Denial. Anger. Bargaining. Depression. Acceptance.
“It’s frustrating to be in the midst of learning. It is like sitting in algebra class, listening to a teacher explain a subject beyond our comprehension. We do not understand, but the teacher takes the understanding for granted.
It may feel like someone is torturing us with messages that we shall never understand. We strain and strain. We become angry. Frustrated. Confused. Finally, in despair, we turn away, deciding that formula will never be available to our mind.”- Melody Beattie
Sometimes I feel as if I will never be finished grieving the loss of my mama. It won’t work for me. I will keep cycling through, keep picking up the phone to call her, keep dreaming about her I have good days and then I get catapulted back to the beginning of the process. Scars open to expose old wounds, festering, seething with loss.
And then I think of my adopted children. They had a mother before me. They had a loss different, yet similar to my own. They had an Eden. A beginning with someone who birthed them. She didn’t die and leave them like my mama did. She abandoned them. Rejected them. I hear adoptive parents try to sugar coat this and say things like: She couldn’t take care of you. She was too young. Addicted. Whatever.
I know I am guilty of this. The truth is you can’t fool a child. The grief and loss are as real for them as it is for us. And at this time of the year, when mothers are being celebrated, they may be confused, especially if they were older when they were adopted. They may be wrestling with grief and it often masquerades as anger. The children may not want to buy new mom a card or celebrate. They may be missing something that never was. They may have a picture in their mind of a perfect mother from their past. It is an illusion. We didn’t adopt these kids in a perfect scenario. We adopted them in the midst of trauma. They will run the gauntlet of grief just as we do. The wounds will re-open, fresh or old, and be festering, infectious.

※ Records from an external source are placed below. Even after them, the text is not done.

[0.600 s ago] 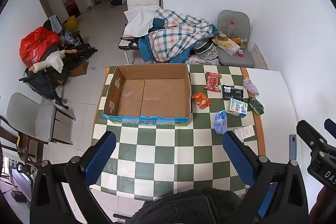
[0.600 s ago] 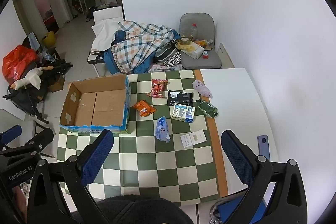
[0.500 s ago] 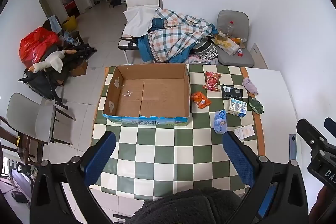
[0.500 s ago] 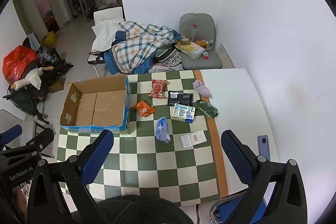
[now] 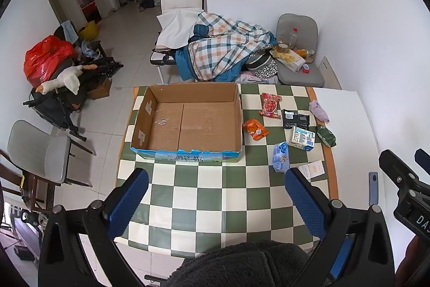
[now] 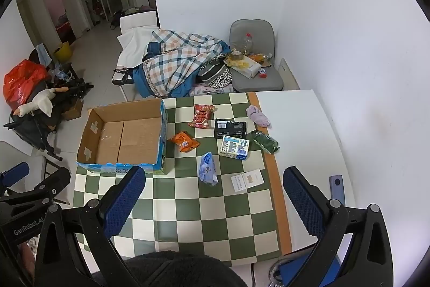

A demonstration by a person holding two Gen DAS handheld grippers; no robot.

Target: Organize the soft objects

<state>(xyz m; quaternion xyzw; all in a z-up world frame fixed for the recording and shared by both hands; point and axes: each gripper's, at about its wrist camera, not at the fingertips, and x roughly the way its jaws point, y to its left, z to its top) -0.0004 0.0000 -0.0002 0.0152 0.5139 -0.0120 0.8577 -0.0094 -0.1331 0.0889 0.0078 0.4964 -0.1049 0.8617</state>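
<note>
Several soft packets (image 6: 207,171) lie well beyond both wide-open tools (image 6: 213,195).

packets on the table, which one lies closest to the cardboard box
The orange packet: it lies just beside the cardboard box. The red, black and blue packets lie farther off.

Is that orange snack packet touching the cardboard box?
Apart. The right wrist view shows checkered cloth between the orange packet and the cardboard box.
</note>
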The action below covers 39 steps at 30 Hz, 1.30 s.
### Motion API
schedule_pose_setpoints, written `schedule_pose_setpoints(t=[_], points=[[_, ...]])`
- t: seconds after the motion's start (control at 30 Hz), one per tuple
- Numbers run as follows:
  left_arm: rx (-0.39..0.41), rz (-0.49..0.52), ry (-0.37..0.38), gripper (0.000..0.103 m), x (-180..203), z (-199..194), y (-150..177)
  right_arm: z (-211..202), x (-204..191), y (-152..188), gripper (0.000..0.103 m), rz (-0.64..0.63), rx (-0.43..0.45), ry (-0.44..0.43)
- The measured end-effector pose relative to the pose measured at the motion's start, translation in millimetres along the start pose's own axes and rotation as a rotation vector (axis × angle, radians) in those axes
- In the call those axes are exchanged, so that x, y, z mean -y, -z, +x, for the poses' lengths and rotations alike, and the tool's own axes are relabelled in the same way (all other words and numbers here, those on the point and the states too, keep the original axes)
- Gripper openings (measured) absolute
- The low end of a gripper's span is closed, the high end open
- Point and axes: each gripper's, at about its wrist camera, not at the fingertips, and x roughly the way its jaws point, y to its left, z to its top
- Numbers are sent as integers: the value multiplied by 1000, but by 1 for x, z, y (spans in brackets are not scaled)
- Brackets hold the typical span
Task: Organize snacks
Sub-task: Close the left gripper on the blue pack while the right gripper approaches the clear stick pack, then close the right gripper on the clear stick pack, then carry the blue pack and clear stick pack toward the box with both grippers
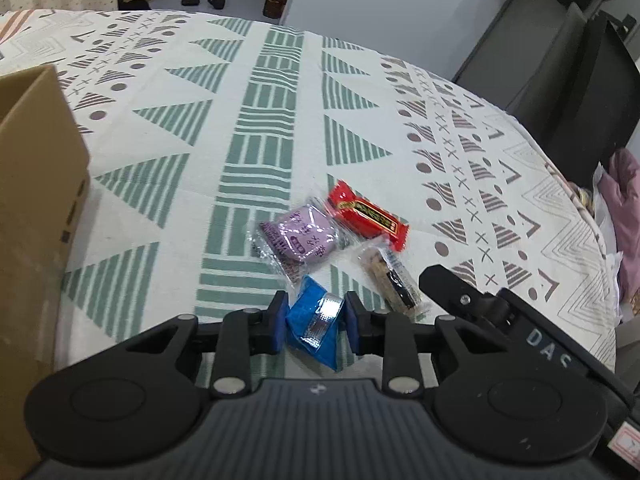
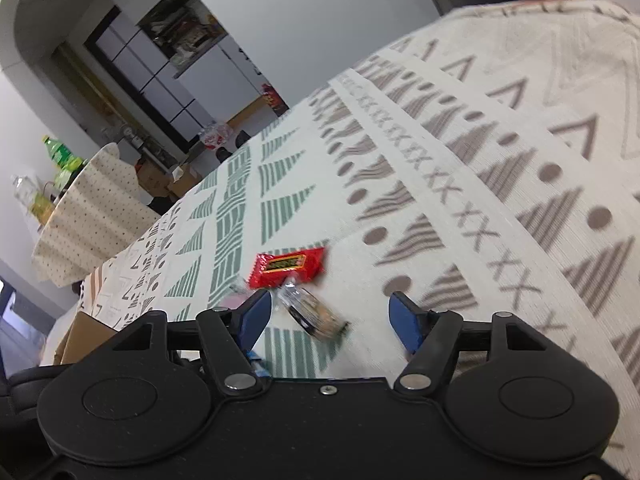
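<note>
My left gripper point(image 1: 315, 316) is shut on a blue snack packet point(image 1: 316, 320) with a silver seal, held just above the patterned tablecloth. Beyond it lie a purple wrapped snack point(image 1: 300, 236), a red candy bar point(image 1: 366, 216) and a clear-wrapped brown bar point(image 1: 394, 276). My right gripper point(image 2: 328, 314) stands open and holds nothing; the brown bar point(image 2: 316, 312) lies between and just ahead of its blue fingers, with the red candy bar point(image 2: 288, 266) farther on. The right gripper's black body point(image 1: 500, 312) shows at the right of the left wrist view.
A cardboard box point(image 1: 36, 208) stands at the left on the tablecloth point(image 1: 256, 128). The table's far right edge drops toward a dark chair point(image 1: 580, 92) and pink fabric point(image 1: 624, 208). A second draped table with bottles point(image 2: 60, 160) sits in the background.
</note>
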Motion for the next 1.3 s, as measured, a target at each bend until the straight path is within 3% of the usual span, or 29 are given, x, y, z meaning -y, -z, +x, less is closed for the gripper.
schedule_pose_setpoints(t=[0.2,0.37,0.53,0.6,0.67,0.93,1.3], points=[[19,-37,2,28,-12,-10,-5,5,-16,1,61,-74,6,-21],[24,-69,-5,29,-23,-16,-7,18,-23,3,56,-130,-14,16],[12,-97,-3,28,-33,-19,-9,28,-31,9,42,-224,-34,96],[10,-99,3,28,-34,-21,-9,27,-34,12,27,-248,-47,111],[12,-99,10,28,-34,-24,-8,24,-37,16,20,-278,-67,123],[36,-105,32,28,-36,-46,-2,2,-43,25,19,-253,-110,125],[110,-65,57,28,-31,-95,3,-62,-48,18,19,-109,-25,87]])
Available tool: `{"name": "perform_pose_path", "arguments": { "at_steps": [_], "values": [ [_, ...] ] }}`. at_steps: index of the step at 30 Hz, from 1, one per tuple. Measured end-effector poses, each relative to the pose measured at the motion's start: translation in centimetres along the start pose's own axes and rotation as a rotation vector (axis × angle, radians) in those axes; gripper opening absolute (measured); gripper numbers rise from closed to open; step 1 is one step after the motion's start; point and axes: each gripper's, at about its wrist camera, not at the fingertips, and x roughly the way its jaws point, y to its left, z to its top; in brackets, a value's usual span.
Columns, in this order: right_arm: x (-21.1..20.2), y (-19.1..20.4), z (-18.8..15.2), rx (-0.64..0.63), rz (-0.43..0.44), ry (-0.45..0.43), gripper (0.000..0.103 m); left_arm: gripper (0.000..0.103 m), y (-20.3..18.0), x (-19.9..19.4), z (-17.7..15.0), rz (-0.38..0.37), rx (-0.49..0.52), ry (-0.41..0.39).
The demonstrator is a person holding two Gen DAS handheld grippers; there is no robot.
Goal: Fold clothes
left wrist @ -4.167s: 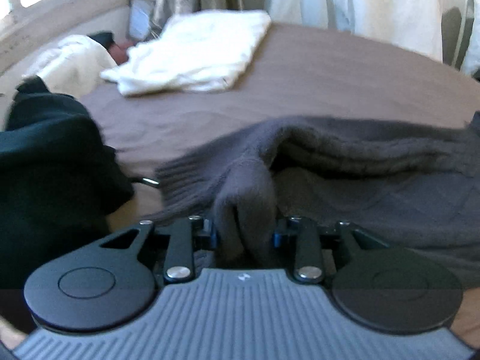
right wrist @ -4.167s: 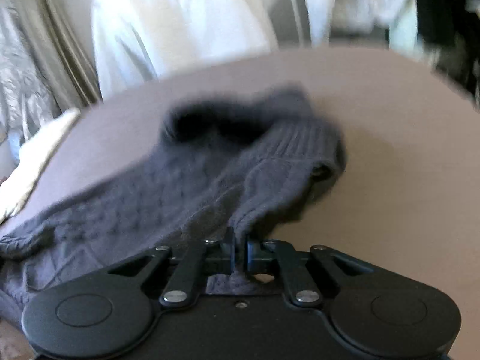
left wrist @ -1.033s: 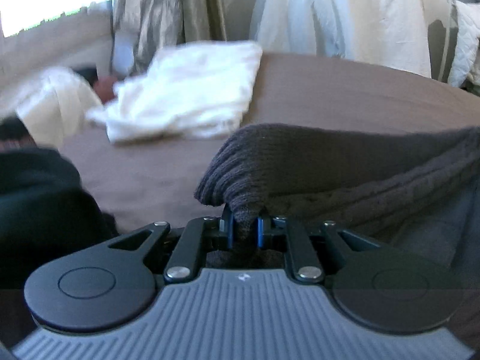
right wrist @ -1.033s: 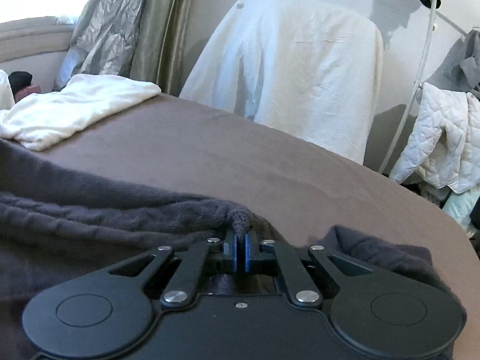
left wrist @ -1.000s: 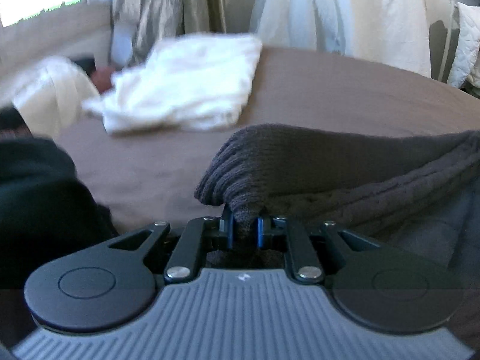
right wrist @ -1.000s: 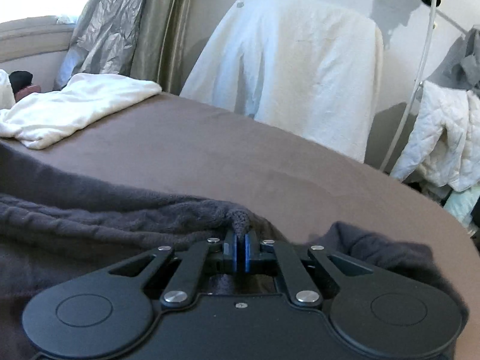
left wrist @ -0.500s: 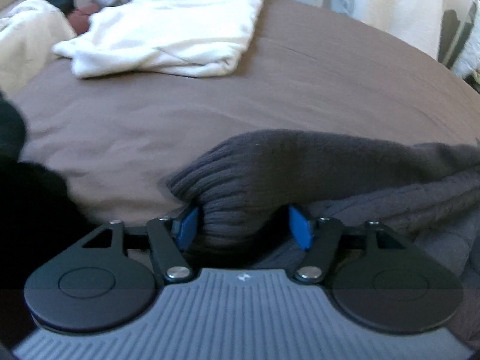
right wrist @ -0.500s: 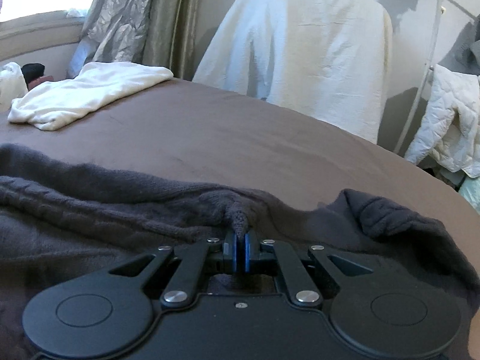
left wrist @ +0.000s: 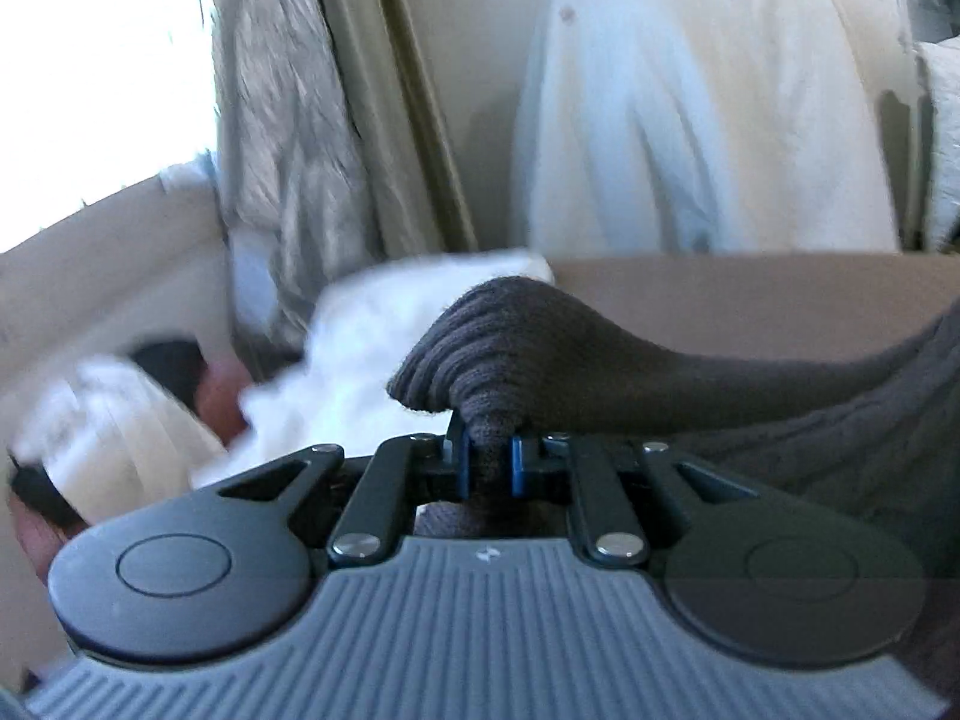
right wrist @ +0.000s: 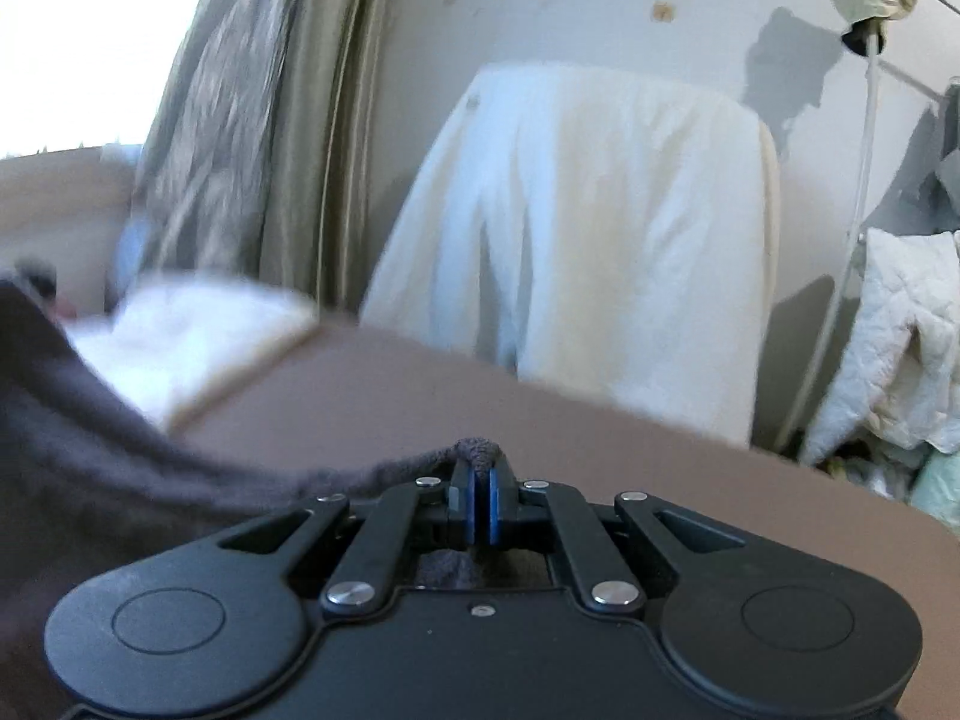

After Mom’s death, I began life as a new kind of orphan. A motherless adult. At first, I had a strange sense of surreal detachment, watching my life play out, walking through the normal activities of the day. I also felt a profound sense of peace- a peace that surpassed all understanding. Then, I moved into a period of anger. I couldn’t fathom while people still grocery shopped, went to work, bought new clothes. My mommy had died!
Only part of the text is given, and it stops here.